---- DATA

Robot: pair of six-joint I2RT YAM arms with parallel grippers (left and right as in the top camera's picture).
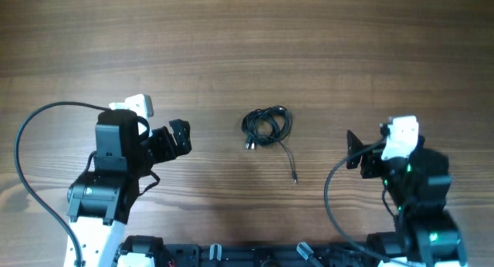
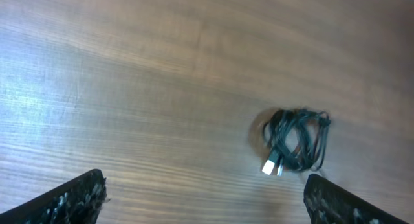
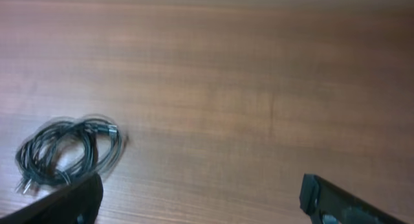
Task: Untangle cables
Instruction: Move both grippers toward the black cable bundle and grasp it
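Left gripper point(image 1: 182, 137) and right gripper point(image 1: 353, 150), jaws apart, either side of bunched cables point(image 1: 267, 126) on table point(image 1: 231, 35).

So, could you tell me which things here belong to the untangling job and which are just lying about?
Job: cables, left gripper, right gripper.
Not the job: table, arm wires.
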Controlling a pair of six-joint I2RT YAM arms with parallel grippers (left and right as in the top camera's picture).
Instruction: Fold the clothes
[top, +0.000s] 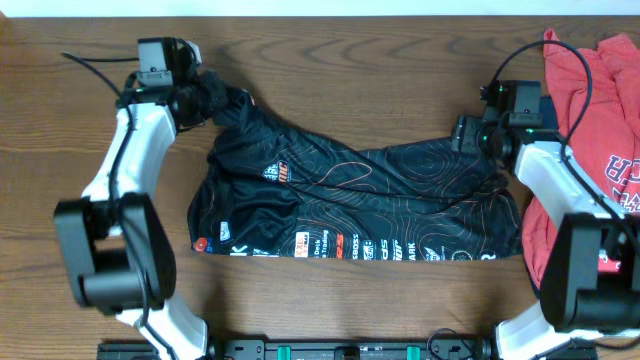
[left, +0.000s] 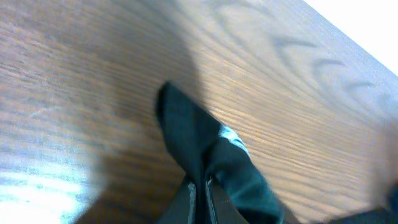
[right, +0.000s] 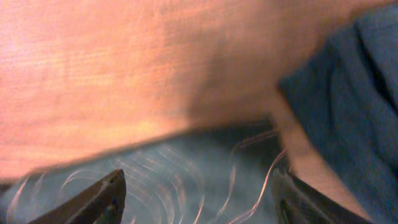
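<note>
The black jersey (top: 350, 200) with thin red-orange contour lines and sponsor logos lies spread across the middle of the wooden table in the overhead view. My left gripper (top: 210, 95) is shut on the jersey's upper left corner, which bunches up toward it. In the left wrist view the pinched black cloth (left: 205, 155) sticks out past the closed fingers (left: 202, 196). My right gripper (top: 470, 135) is at the jersey's upper right edge. In the right wrist view its fingers (right: 199, 193) are wide open over the patterned cloth (right: 180, 180).
A red T-shirt (top: 600, 110) with navy-white lettering lies at the right edge of the table (top: 350, 70), partly under my right arm. A navy cloth (right: 348, 106) shows at the right of the right wrist view. Bare wood lies behind the jersey.
</note>
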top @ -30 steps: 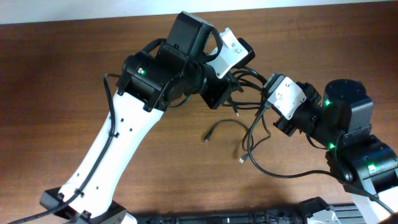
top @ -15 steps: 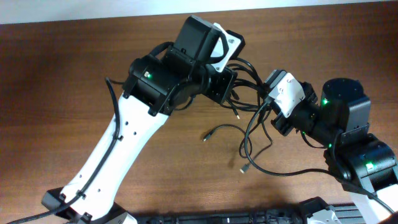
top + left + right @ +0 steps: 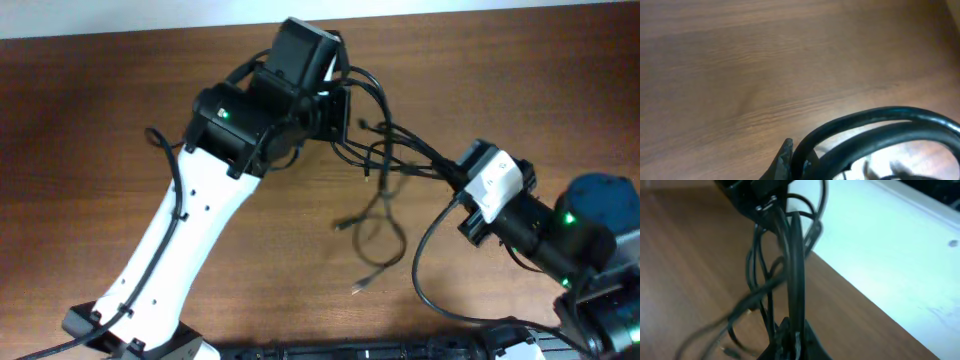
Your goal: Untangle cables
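Thin black cables (image 3: 385, 160) stretch in a tangled bundle between my two grippers above the brown table (image 3: 90, 140). Loose loops and small plug ends hang down to the table (image 3: 378, 235). My left gripper (image 3: 340, 110) is shut on the cables at the far middle. In the left wrist view its fingertips (image 3: 790, 160) pinch a black cable (image 3: 880, 125). My right gripper (image 3: 462, 190) is shut on the cables at the right. In the right wrist view its jaws (image 3: 790, 337) clamp a cable (image 3: 792, 255) that runs up to the left gripper.
A white surface (image 3: 900, 245) borders the table's far edge. A thicker black robot wire (image 3: 430, 290) loops by the right arm (image 3: 560, 230). The left arm (image 3: 190, 230) crosses the table's left middle.
The two grippers have pulled apart: the right moved right and toward the front, the left moved slightly left and back. The cable bundle between them is drawn out longer and tauter.
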`<state>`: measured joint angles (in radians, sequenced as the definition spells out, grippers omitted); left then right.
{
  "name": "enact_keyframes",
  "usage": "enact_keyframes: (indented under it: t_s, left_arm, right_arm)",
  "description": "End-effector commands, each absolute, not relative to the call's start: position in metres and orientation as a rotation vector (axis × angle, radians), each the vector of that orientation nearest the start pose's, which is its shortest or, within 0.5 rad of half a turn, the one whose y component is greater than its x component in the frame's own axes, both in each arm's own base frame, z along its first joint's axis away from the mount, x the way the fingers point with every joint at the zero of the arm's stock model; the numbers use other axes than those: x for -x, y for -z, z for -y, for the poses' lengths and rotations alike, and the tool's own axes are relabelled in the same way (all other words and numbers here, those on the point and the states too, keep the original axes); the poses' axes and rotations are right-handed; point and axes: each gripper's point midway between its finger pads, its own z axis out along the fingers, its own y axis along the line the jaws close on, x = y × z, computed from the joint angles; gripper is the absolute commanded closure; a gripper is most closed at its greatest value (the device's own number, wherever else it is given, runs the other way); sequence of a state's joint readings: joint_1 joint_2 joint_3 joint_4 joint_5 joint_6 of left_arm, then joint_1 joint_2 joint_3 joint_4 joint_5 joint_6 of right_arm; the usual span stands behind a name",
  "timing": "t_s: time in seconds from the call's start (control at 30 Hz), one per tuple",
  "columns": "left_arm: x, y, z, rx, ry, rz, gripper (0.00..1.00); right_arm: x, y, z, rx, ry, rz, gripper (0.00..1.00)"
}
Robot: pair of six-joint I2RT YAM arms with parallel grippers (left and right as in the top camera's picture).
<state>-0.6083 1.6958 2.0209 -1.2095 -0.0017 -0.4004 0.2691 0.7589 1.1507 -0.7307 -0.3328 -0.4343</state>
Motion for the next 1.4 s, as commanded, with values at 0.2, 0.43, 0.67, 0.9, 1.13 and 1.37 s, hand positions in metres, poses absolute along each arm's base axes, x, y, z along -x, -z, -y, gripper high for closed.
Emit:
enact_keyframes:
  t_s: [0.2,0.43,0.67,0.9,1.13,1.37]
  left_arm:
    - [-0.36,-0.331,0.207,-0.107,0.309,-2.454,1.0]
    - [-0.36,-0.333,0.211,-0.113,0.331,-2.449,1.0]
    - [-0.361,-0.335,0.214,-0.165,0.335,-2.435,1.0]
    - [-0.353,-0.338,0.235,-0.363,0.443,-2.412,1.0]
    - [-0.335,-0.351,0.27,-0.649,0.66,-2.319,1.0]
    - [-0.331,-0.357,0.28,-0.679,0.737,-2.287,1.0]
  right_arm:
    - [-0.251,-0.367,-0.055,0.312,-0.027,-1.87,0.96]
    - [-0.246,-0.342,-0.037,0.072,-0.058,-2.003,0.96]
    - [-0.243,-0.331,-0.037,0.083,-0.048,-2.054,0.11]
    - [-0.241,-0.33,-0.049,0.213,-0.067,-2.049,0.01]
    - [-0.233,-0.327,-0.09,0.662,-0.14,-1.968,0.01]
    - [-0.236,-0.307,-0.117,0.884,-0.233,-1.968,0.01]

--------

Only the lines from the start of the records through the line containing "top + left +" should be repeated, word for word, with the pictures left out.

[EXERCISE RESULT]
Robot: pair of six-joint I2RT YAM arms with parallel grippers (left and right as in the top camera's picture).
Task: Untangle cables
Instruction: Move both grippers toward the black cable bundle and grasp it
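Left gripper point(image 1: 182, 137) and right gripper point(image 1: 353, 150), jaws apart, either side of bunched cables point(image 1: 267, 126) on table point(image 1: 231, 35).

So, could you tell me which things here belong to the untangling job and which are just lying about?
Job: cables, left gripper, right gripper.
Not the job: table, arm wires.
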Controlling a pair of six-joint I2RT YAM arms with parallel grippers (left and right as in the top camera's picture).
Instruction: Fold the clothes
[top, +0.000s] 
[left, +0.000s] 
[right, +0.000s] 
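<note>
The black jersey (top: 350, 200) with thin red-orange contour lines and sponsor logos lies spread across the middle of the wooden table in the overhead view. My left gripper (top: 210, 95) is shut on the jersey's upper left corner, which bunches up toward it. In the left wrist view the pinched black cloth (left: 205, 155) sticks out past the closed fingers (left: 202, 196). My right gripper (top: 470, 135) is at the jersey's upper right edge. In the right wrist view its fingers (right: 199, 193) are wide open over the patterned cloth (right: 180, 180).
A red T-shirt (top: 600, 110) with navy-white lettering lies at the right edge of the table (top: 350, 70), partly under my right arm. A navy cloth (right: 348, 106) shows at the right of the right wrist view. Bare wood lies behind the jersey.
</note>
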top @ -30 steps: 
top @ -15 steps: 
top + left + right @ +0 steps: 

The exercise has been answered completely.